A bipolar twisted stainless steel electrode with a 500 μm tip separation was placed in the corpus callosum or striatum dorsolaterally to the recording location to stimulate excitatory corticostriatal afferent fiber. Paired test pulses separated by 50 ms were delivered via a Master-9 stimulator (A.M.P.I., Jerusalem, Israel) at a frequency of 0.05 Hz. Stimulus intensity (0.1–1 mA, 100 μs duration) was adjusted to produce EPSC amplitudes between 200–400 pA. High-frequency stimulation consists of four 1 s, 100 Hz trains delivered every 10 s paired with postsynaptic depolarization to 0 mV. Paired-pulse ratios were calculated using 10 baseline EPSC measurements and 10 measurements at 30 min post stimulation and calculated as the mean of P2 divided by the mean of P1 (Kim and Alger, 2001). AMPA/NMDA ratios were determined using two methods: (1) an EPSC was recorded at +40 mV, and then D-APV (50 μM) was applied to block NMDARs and obtain the AMPA-only EPSC; the NMDA-mediated EPSC was obtained by digitally subtracting the AMPAR current from the total current. (2) AMPA peak amplitude was determined at −70 mV holding potential; the NMDA peak amplitude was measured at +40 mV during a 10 ms window 30 ms after the peak of the AMPA current. Minimal stimulation experiments were performed to estimate the percentage of silent synapses by comparing the failure rates of EPSCs at −70 mV and +40 mV. After evoking a small (<40 pA) EPSC at −70 mV, stimulation intensity was reduced until failures and successes could be clearly distinguished visually and ~50% failure was observed. A threshold of greater than 5 pA was used as cutoff to classify a response as a success. Percent silent synapses were calculated as 1−ln(Failures−70 mV)/ln(Failures+40 mV). All chemicals were purchased from Sigma-Aldrich (St. Louis, MO) except that NBQX, Ro25-6981, and Naspm purchased from Abcam (Cambridge, MA).

Data Analysis

All data are reported as mean±SEM. LTD/LTP was determined by averaging EPSC amplitudes from 30 to 40 min following the high-frequency stimulation (HFS) and normalized to the averaged 10-min baseline EPSC amplitude. Statistical difference was evaluated by paired Student’s t-test for within-group comparison or one-way ANOVA for between-group significance.

Results

cNIC Induces LTP and Loss of Presynaptic LTD in Response to HFS in Striatopallidal MSNs

To identify iMSNs of the indirect pathway, we used mice expressing EGFP under the control of the Drd2 promoter. Mice hemizygous for this transgene and backcrossed to a C57BL/6 background have been shown to exhibit normal behavior and have been used in prior electrophysiological studies (Augustin et al, 2014). iMSNs have been amply demonstrated to exhibit long-term depression (LTD) in response to HFS (Augustin et al, 2014; Bagetta et al, 2011; Lerner and Kreitzer, 2012), a phenomenon believed to be fundamental to learning and motor facilitation in the indirect cortico-basal ganglia-cortical circuit (Kreitzer and Malenka, 2008; Lovinger, 2010).
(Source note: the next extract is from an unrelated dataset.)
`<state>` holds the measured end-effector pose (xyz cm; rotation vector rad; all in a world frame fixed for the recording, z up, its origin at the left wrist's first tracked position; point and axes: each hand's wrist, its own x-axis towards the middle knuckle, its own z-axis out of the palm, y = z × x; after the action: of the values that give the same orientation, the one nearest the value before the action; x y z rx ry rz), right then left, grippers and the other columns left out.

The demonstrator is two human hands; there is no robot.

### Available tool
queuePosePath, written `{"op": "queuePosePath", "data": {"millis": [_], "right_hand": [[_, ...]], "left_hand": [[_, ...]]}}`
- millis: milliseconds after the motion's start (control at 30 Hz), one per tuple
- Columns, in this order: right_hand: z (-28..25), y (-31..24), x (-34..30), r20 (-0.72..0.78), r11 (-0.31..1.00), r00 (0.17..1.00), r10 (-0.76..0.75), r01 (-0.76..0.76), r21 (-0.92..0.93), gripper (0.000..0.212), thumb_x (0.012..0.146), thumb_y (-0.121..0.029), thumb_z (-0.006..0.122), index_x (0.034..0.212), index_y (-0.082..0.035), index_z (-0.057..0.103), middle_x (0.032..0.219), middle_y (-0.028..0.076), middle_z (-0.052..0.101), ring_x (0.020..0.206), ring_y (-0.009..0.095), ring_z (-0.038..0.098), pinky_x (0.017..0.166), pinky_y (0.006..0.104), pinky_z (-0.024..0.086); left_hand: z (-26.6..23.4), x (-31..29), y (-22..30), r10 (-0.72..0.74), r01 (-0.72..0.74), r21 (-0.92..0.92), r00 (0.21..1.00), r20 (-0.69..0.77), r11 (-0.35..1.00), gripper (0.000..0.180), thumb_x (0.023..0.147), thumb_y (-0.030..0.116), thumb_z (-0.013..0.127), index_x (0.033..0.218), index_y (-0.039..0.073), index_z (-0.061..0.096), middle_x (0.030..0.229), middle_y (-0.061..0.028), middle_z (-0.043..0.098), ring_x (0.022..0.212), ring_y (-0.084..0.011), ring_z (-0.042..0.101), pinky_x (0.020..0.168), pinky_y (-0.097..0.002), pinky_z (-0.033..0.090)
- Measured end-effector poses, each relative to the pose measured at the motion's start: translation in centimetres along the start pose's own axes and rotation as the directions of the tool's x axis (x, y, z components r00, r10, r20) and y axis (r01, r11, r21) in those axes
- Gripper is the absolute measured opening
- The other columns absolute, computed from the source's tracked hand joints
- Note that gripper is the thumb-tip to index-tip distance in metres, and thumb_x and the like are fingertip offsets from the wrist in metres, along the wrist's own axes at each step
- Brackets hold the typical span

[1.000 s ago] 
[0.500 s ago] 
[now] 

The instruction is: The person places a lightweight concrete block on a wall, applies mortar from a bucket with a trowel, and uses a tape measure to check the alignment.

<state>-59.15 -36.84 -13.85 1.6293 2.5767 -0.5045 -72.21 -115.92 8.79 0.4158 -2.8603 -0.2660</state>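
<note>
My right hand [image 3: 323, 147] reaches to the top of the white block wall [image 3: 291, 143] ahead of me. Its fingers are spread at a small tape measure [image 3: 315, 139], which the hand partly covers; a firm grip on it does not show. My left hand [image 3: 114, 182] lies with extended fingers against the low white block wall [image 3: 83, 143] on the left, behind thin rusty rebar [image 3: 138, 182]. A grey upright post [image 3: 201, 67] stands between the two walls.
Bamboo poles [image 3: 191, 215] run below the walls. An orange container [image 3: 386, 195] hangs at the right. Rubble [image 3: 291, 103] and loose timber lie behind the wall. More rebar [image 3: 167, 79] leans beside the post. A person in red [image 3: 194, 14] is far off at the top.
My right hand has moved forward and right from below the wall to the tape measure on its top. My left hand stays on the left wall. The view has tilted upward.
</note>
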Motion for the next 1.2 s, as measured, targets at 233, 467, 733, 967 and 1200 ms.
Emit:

To determine the effect of cNIC on corticostriatal HFS–LTD, we administered nicotine (100 μg/ml, free base) in homecage drinking water for minimally 21 days (Koranda et al, 2014, 2016). The intermittent exposure over time obtained by administration via drinking water is thought to mimic the intermittent nicotine exposure in human smoking (Matta et al, 2007). Such exposure is believed to induce neuroadaptations that persist independently of the presence of nicotine in the system (Koranda et al, 2014, 2016). Such neuroadaptations independent of withdrawal state have been observed in humans as well (McClernon et al, 2005; Rose et al, 2013).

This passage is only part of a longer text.